#### TASK
From the material below, list every line containing "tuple".

Segment Start: INPUT DATA

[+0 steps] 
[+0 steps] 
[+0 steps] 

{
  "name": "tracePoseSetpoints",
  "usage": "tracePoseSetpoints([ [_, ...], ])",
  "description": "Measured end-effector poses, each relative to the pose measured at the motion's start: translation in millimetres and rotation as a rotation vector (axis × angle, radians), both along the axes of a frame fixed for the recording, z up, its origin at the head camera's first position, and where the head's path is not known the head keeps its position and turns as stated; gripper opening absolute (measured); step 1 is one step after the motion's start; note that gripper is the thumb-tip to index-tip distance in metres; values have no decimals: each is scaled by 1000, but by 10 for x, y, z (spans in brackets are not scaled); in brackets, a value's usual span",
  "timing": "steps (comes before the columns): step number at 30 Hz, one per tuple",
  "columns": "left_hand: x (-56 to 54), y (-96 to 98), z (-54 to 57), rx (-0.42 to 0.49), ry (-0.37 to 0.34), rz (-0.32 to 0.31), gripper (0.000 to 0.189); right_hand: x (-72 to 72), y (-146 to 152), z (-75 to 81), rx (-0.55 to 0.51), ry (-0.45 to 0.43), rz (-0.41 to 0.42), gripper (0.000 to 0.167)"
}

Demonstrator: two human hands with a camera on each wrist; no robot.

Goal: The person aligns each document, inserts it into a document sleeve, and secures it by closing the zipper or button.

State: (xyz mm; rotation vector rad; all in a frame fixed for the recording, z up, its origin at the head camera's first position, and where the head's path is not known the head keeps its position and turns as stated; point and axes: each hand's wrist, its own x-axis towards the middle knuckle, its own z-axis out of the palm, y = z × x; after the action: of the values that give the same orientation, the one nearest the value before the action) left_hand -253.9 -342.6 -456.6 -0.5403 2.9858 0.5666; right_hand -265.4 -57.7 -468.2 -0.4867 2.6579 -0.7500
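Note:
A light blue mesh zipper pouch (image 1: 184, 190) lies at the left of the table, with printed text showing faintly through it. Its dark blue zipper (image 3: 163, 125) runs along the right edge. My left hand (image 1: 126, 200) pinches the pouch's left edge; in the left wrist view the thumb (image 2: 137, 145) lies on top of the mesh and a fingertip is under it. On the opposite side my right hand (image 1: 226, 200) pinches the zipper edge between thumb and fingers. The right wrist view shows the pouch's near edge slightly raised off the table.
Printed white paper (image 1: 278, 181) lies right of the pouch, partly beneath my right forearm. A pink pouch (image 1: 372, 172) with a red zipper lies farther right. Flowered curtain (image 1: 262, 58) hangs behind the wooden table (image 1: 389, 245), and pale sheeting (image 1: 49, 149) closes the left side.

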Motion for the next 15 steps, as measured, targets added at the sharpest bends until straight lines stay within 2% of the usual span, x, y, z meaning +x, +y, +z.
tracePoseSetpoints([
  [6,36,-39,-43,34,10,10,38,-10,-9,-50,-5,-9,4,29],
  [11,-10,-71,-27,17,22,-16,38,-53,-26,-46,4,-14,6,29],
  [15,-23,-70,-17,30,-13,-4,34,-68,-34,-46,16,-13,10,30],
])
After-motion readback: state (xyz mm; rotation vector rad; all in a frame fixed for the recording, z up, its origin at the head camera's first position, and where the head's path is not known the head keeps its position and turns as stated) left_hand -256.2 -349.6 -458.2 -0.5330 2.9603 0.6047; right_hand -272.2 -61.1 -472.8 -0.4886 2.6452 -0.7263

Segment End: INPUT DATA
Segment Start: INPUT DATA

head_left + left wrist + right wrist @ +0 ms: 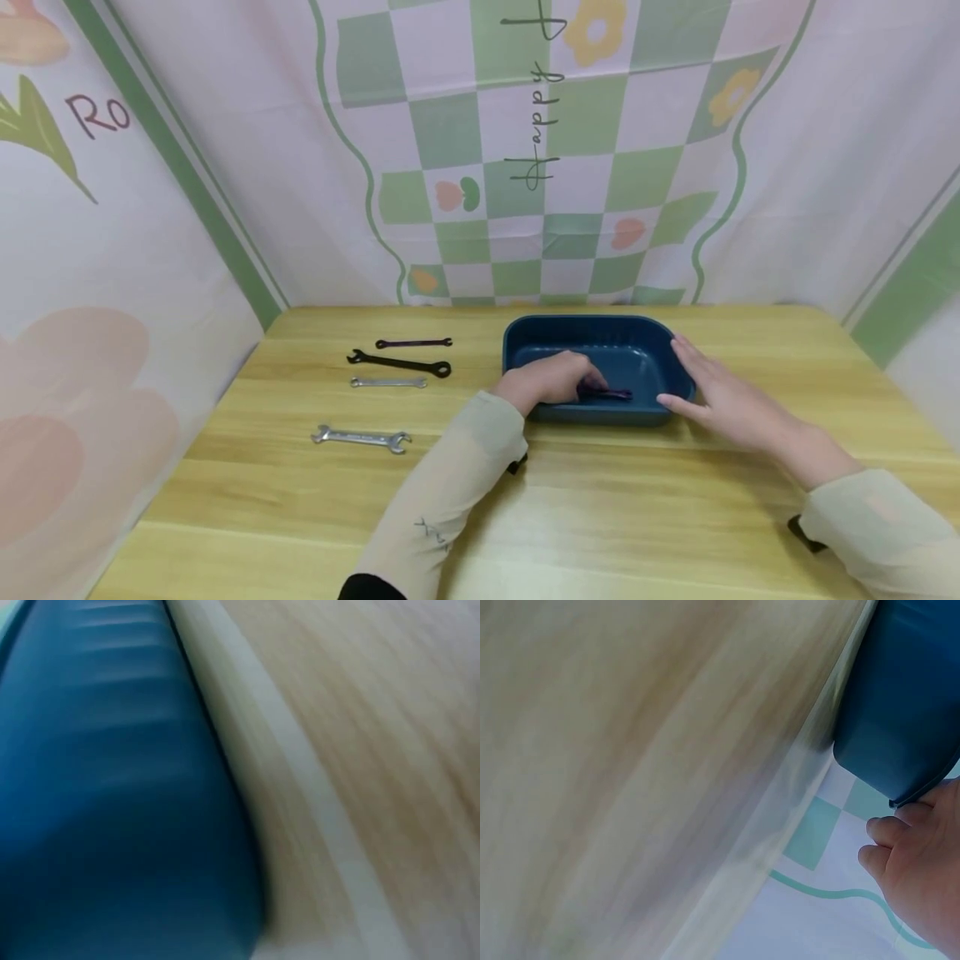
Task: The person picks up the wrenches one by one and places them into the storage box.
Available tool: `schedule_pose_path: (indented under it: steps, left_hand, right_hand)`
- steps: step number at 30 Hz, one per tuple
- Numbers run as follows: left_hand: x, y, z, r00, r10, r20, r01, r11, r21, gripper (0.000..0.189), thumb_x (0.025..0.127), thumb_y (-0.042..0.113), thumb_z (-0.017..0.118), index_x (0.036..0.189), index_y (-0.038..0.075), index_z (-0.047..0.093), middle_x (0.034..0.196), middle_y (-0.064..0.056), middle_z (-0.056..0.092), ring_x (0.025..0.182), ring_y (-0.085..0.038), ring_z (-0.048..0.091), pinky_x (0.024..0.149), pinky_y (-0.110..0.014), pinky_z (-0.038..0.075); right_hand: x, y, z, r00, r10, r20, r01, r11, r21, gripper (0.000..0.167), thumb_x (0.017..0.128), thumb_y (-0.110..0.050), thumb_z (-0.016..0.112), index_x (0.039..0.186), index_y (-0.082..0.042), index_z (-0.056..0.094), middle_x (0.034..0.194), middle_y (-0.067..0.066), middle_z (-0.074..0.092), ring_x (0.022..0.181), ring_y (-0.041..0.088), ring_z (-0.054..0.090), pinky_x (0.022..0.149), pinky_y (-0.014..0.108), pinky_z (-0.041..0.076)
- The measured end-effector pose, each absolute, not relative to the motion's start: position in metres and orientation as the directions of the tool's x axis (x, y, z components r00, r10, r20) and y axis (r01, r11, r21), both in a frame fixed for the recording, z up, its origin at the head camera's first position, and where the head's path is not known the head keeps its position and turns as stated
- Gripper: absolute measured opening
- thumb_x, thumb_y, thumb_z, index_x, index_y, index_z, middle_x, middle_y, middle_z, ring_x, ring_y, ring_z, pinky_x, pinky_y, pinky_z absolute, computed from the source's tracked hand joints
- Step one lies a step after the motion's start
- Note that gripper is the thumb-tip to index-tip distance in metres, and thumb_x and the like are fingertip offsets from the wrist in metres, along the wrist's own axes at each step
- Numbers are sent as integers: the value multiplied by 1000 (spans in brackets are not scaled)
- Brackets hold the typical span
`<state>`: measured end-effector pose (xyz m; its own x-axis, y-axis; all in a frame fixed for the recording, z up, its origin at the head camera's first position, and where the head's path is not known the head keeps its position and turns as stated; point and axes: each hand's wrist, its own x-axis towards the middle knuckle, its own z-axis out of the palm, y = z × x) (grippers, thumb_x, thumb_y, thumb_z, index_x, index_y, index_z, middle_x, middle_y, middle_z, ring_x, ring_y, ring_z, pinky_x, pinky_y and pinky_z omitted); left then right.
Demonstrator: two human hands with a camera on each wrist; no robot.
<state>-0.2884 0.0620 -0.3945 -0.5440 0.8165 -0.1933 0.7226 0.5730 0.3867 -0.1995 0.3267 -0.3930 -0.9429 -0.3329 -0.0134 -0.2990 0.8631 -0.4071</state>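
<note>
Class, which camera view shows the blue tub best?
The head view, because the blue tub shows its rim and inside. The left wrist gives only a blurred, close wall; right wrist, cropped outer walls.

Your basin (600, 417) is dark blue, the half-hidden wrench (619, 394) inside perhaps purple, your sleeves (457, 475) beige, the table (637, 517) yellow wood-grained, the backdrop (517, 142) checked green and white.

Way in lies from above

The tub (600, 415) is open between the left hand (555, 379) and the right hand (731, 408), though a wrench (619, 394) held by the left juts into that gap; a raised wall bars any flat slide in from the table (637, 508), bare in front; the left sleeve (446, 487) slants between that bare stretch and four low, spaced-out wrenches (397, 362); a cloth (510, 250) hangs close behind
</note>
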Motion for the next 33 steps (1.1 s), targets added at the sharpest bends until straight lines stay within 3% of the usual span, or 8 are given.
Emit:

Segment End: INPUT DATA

#### REPLY
  "timing": "steps (comes before the columns): step number at 30 Hz, one per tuple",
- steps: step number at 30 Hz, one per tuple

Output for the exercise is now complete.